ASSIGNMENT – Where does the string "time" appear in the listing below? Copy every line where it does.

INPUT MATERIAL –
+--
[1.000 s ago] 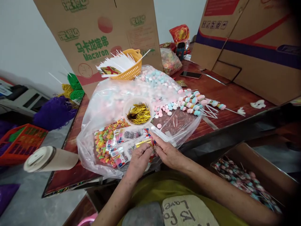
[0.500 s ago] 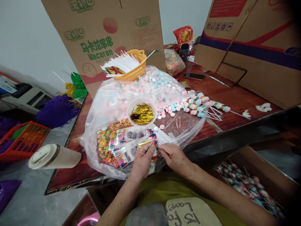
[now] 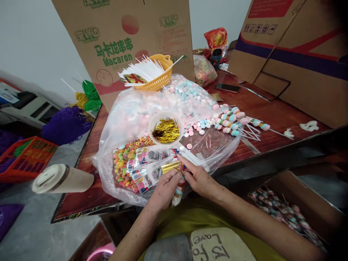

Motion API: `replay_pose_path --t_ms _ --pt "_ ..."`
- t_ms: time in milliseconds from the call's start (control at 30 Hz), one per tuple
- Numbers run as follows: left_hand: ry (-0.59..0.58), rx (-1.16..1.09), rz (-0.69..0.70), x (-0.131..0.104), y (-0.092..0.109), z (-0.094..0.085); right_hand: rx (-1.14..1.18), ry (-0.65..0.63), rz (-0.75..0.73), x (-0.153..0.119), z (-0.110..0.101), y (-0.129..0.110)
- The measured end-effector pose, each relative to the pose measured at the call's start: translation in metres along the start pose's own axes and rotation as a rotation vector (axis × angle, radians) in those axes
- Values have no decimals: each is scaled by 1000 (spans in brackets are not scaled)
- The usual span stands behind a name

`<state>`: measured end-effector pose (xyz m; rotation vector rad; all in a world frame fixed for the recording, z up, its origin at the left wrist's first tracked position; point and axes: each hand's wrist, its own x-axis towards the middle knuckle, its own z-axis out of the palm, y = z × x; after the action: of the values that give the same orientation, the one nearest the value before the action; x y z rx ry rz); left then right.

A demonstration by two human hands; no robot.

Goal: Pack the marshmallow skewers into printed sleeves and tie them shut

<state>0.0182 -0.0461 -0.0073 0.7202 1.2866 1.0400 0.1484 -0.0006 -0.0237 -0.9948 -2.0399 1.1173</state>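
Note:
A wrapped candy skewer point(image 3: 178, 192) hangs low between my hands, its pastel pieces showing below my fingers. My left hand point(image 3: 166, 186) is closed round the skewer's upper part, thumb on top. My right hand point(image 3: 198, 178) pinches at the gathered wrapper beside it, where a gold strip point(image 3: 170, 167) sticks out to the left. The exact grip of the right fingertips is partly hidden. Just beyond lie printed wrappers point(image 3: 156, 155) and a round tub point(image 3: 150, 125) of gold twist ties point(image 3: 167, 131).
Ring candies point(image 3: 122, 163) lie left of the wrappers. A yellow basket point(image 3: 157, 84) of white sticks stands behind. Finished skewers point(image 3: 231, 117) lie at right. A lidded cup point(image 3: 63, 179) stands at the left edge. An open carton point(image 3: 293, 181) sits below right.
My right hand has shifted slightly, its index finger now stretched over the top of the skewer. The skewer's lower end shows more below my left hand. The view has shifted a little.

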Motion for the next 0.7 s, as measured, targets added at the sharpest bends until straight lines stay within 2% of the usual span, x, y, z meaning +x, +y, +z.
replay_pose_path --t_ms 133,167,233,300,367,433,533,600,700 --pt "94 -174 48 3 2 4 45 169 98 -4 -1 -7" --pt "93 -199 34 2 4 4 83 173 102 -5 -4 -9" --pt "53 -184 -47 -1 10 2 119 55 35 -9 -12 -14" --pt "-30 -129 -213 -3 15 -3 86 -113 -142 -12 -23 -18" --pt "-92 -46 -295 -1 20 -9 38 -197 -315 -13 -33 -19" --pt "-58 -7 -284 1 21 -11 51 -213 -412 -11 -39 -18" --pt "-23 29 -260 2 22 -4 69 -213 -496 -9 -42 -14" --pt "-39 40 -271 2 23 6 -78 -184 -489 -12 -41 -13" --pt "-7 27 -237 3 27 22 -375 -99 -376 -18 -45 -12"
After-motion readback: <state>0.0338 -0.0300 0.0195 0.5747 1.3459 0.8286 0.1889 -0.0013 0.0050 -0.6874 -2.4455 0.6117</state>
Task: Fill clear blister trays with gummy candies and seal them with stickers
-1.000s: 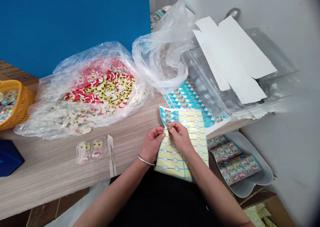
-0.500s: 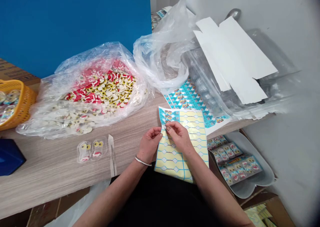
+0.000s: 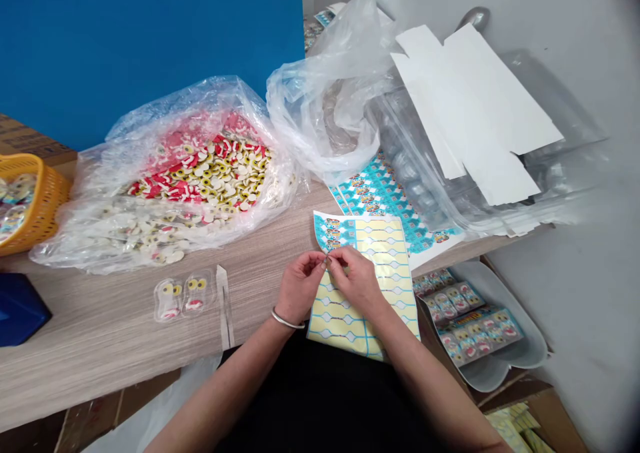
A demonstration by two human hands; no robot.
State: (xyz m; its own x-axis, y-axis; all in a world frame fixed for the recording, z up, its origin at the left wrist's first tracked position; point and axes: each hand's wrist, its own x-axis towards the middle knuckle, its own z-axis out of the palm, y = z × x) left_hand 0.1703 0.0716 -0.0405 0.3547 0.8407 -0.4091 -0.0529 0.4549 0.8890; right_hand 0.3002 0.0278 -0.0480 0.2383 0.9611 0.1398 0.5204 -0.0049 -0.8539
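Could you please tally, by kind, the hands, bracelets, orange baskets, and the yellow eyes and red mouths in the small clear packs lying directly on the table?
Left hand and right hand: 2
Bracelet: 1
Orange basket: 1
Yellow eyes: 4
Red mouths: 2
Total: 10

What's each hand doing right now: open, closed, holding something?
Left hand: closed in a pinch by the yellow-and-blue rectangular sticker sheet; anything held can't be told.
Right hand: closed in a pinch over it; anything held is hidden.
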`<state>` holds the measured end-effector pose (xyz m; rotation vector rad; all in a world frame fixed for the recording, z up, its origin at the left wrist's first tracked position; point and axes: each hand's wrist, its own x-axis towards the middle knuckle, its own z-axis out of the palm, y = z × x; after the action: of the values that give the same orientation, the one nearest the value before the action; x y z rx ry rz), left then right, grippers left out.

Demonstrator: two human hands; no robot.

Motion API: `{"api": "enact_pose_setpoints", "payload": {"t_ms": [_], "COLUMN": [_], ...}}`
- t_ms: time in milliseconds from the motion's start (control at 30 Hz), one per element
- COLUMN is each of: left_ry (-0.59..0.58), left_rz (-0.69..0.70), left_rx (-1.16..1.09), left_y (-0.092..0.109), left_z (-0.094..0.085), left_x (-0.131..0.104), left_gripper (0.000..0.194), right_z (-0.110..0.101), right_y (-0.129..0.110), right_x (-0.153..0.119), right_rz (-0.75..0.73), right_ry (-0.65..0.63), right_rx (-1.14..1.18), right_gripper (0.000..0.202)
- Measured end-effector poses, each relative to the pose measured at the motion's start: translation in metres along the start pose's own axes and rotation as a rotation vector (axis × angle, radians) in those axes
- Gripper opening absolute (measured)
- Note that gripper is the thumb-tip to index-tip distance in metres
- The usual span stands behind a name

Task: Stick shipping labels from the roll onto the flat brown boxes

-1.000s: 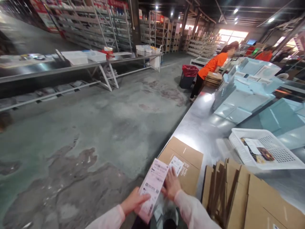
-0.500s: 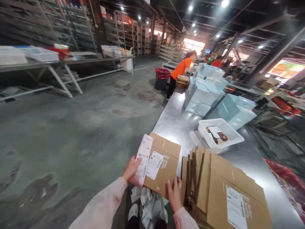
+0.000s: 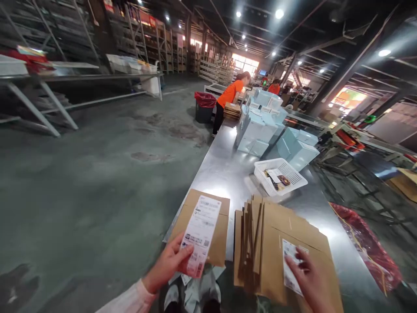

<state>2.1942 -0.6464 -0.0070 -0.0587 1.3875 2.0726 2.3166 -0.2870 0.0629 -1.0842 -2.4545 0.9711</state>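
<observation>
My left hand (image 3: 172, 261) is closed on a bundle of white shipping labels (image 3: 203, 226), printed with text and barcodes, thumb on top. Beneath the labels lies a flat folded cardboard box (image 3: 218, 234) at the table's near left edge; its own face is partly hidden. Beside it, to the right, leans a stack of flat cardboard boxes (image 3: 273, 243). Over the front box of that stack hovers or rests my right hand (image 3: 308, 278), thumb and fingers apart, at a white label (image 3: 291, 278) on the cardboard. Slight blur hides whether the fingertips touch it.
A metal table (image 3: 221, 152) runs away from me, bearing a white basket (image 3: 280, 174) with small packets and several pale blue boxes (image 3: 260, 126). A person in orange (image 3: 230, 93) leans over its far end by a lined bin (image 3: 204, 106). Red plastic (image 3: 365, 248) lies right.
My right hand has left the single flat box and moved right to the label on the stack. My left hand has shifted the label bundle rightward over the box. The view has turned right.
</observation>
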Motion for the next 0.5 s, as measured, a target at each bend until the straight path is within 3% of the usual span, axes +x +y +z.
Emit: {"api": "enact_pose_setpoints", "payload": {"t_ms": [100,200,300,500], "left_ry": [-0.145,-0.146,0.061,0.400], "left_rz": [0.040,0.082,0.090,0.065], "left_rx": [0.072,0.081,0.016,0.037], "left_y": [-0.013,-0.016,-0.018,-0.046], "left_z": [0.009,0.006,-0.006,-0.016], "left_x": [-0.004,0.000,0.009,0.025], "left_gripper": [0.065,0.066,0.058,0.054], "right_z": [0.103,0.173,0.200,0.216], "right_y": [-0.055,-0.081,-0.087,-0.105], "right_x": [-0.058,-0.102,-0.108,-0.065], "right_rz": [-0.085,-0.046,-0.094,-0.260], "right_ry": [-0.683,-0.779,-0.886,-0.870], "right_rx": [0.517,0.700,0.660,0.386], "right_gripper": [0.083,0.060,0.057,0.052]}}
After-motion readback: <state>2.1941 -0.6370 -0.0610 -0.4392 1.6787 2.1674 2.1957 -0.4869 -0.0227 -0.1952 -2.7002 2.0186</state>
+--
RESULT FOR THIS TASK –
- t_ms: time in milliseconds from the call's start (control at 30 Hz), one per tuple
- t_ms: time in milliseconds from the motion's start (control at 30 Hz), one per element

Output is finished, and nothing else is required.